◆ Material supplied:
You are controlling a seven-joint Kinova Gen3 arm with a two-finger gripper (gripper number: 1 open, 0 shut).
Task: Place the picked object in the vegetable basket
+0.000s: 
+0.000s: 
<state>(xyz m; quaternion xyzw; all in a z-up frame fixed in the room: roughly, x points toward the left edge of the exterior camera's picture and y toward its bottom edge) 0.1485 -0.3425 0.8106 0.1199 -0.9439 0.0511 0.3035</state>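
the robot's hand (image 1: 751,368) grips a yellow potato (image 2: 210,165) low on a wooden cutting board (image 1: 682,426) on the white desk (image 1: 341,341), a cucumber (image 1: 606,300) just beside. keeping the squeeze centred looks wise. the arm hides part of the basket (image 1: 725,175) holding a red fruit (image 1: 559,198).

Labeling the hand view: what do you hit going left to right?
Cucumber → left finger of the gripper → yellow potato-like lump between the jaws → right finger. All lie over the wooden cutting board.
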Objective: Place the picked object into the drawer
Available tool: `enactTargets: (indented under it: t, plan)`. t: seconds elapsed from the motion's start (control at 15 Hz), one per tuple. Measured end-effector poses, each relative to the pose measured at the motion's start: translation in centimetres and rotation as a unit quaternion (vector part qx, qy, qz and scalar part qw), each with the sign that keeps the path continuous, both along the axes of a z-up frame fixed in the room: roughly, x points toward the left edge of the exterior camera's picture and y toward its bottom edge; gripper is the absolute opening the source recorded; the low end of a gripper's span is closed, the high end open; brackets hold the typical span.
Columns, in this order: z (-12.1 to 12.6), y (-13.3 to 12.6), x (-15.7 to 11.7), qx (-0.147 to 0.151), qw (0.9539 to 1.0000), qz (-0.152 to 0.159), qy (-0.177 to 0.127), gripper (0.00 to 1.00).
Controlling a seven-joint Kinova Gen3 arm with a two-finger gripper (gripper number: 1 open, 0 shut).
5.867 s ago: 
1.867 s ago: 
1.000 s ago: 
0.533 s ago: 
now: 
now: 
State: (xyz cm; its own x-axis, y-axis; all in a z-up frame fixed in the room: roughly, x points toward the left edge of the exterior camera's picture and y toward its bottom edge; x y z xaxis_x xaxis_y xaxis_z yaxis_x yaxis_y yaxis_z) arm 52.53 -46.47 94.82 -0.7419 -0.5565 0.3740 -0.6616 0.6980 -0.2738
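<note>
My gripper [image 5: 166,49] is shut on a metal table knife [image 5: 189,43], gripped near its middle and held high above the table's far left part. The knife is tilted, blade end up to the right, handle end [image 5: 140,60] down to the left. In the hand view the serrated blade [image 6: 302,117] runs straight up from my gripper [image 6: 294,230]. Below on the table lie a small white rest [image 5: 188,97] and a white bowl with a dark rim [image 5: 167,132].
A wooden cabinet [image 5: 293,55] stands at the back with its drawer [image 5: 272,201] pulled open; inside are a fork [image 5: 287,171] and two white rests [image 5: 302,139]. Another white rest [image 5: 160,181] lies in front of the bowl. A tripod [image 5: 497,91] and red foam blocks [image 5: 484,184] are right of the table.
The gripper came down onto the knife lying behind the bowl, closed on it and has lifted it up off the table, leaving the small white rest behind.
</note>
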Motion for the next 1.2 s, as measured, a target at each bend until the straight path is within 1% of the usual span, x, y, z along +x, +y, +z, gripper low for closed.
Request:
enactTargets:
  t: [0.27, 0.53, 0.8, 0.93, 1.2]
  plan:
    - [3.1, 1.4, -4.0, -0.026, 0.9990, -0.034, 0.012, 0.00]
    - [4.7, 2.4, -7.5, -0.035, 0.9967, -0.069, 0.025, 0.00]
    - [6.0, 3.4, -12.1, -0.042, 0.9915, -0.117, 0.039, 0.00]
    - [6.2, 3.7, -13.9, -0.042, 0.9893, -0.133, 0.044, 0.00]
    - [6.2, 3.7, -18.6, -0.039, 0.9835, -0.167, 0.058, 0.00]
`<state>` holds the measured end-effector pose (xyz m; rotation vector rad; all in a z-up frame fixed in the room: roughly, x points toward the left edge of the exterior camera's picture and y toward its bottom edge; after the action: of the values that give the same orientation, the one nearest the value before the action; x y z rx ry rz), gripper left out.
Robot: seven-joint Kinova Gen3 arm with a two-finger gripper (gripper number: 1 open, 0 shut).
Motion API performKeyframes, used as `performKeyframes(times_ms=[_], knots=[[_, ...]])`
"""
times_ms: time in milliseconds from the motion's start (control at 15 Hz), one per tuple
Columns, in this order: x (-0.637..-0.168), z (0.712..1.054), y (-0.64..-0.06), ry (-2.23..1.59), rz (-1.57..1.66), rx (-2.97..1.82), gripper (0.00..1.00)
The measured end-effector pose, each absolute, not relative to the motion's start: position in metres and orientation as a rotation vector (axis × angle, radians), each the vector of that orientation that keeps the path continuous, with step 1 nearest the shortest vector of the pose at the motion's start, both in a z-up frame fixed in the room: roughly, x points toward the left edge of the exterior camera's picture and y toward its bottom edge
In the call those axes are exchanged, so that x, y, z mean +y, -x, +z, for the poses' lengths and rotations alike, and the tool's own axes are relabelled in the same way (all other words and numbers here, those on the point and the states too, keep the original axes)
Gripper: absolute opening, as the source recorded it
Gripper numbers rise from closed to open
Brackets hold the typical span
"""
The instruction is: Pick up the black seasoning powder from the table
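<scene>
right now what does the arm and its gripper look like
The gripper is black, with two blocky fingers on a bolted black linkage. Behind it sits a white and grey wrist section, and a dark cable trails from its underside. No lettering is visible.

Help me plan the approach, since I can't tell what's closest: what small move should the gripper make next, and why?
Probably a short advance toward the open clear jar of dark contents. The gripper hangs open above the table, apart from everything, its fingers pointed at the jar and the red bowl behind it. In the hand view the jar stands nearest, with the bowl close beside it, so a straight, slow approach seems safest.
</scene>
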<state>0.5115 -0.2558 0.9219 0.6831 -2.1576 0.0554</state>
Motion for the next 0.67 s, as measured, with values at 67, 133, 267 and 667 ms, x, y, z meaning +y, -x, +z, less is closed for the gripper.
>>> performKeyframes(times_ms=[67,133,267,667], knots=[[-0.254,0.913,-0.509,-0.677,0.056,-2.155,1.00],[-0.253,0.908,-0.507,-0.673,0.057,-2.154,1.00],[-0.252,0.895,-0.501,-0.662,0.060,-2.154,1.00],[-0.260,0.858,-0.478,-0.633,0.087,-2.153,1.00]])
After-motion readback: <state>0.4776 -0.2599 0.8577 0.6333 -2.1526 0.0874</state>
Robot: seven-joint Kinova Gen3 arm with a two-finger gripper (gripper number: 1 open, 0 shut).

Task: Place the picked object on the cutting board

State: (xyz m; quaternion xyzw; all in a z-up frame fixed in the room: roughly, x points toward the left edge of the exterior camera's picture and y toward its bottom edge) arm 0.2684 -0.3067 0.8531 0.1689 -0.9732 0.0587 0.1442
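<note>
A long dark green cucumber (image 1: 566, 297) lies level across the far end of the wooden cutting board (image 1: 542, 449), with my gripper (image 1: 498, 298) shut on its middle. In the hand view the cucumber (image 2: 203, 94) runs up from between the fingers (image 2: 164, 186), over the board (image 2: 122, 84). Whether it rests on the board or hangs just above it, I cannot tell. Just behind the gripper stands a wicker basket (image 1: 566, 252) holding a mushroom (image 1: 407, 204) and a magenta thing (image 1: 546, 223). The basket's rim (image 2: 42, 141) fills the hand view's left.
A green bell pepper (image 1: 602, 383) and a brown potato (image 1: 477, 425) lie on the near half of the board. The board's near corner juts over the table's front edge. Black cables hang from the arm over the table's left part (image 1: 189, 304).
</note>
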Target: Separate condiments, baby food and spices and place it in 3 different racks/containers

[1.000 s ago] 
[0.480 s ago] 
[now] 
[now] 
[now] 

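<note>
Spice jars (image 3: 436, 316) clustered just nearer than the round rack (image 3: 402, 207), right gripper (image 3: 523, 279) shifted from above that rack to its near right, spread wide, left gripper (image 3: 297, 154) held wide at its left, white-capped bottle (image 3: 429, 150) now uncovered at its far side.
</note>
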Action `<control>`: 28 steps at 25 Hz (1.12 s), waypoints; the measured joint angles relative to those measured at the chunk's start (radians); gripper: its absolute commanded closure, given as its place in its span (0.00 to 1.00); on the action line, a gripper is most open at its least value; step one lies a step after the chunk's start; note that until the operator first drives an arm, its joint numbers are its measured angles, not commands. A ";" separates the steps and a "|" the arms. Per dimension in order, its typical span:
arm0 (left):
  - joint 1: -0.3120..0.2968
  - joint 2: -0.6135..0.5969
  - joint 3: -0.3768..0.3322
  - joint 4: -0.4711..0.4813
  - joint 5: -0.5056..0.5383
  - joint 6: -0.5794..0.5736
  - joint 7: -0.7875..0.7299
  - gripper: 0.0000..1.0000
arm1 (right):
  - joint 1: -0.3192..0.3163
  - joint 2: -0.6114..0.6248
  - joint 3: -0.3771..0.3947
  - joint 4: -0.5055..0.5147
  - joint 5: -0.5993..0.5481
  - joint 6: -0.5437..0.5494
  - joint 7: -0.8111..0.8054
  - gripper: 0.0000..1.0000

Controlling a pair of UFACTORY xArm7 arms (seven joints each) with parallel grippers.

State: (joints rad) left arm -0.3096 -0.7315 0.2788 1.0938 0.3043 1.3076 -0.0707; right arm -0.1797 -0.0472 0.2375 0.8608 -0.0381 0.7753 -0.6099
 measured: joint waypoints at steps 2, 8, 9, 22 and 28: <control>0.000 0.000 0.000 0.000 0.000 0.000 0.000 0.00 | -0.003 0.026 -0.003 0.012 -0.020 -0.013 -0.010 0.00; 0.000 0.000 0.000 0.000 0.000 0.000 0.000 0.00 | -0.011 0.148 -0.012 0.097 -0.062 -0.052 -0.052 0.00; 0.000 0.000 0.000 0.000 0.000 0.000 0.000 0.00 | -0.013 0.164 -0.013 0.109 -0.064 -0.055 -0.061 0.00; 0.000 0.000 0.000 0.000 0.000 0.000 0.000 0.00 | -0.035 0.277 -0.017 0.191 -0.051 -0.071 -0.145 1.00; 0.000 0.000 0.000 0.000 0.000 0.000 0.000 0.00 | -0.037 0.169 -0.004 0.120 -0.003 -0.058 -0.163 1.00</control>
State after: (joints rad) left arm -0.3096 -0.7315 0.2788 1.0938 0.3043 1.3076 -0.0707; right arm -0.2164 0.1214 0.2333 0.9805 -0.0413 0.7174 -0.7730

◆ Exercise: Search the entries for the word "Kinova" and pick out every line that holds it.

◆ Task answer:
You are controlling a seven-joint Kinova Gen3 arm with a two-finger gripper (gripper number: 1 open, 0 shut).
Controlling a seven-joint Kinova Gen3 arm with a two-finger gripper (gripper number: 1 open, 0 shut).
Robot: seven-joint Kinova Gen3 arm with a two-finger gripper (gripper number: 1 open, 0 shut).
Robot: seven-joint Kinova Gen3 arm with a two-finger gripper (gripper number: 1 open, 0 shut).

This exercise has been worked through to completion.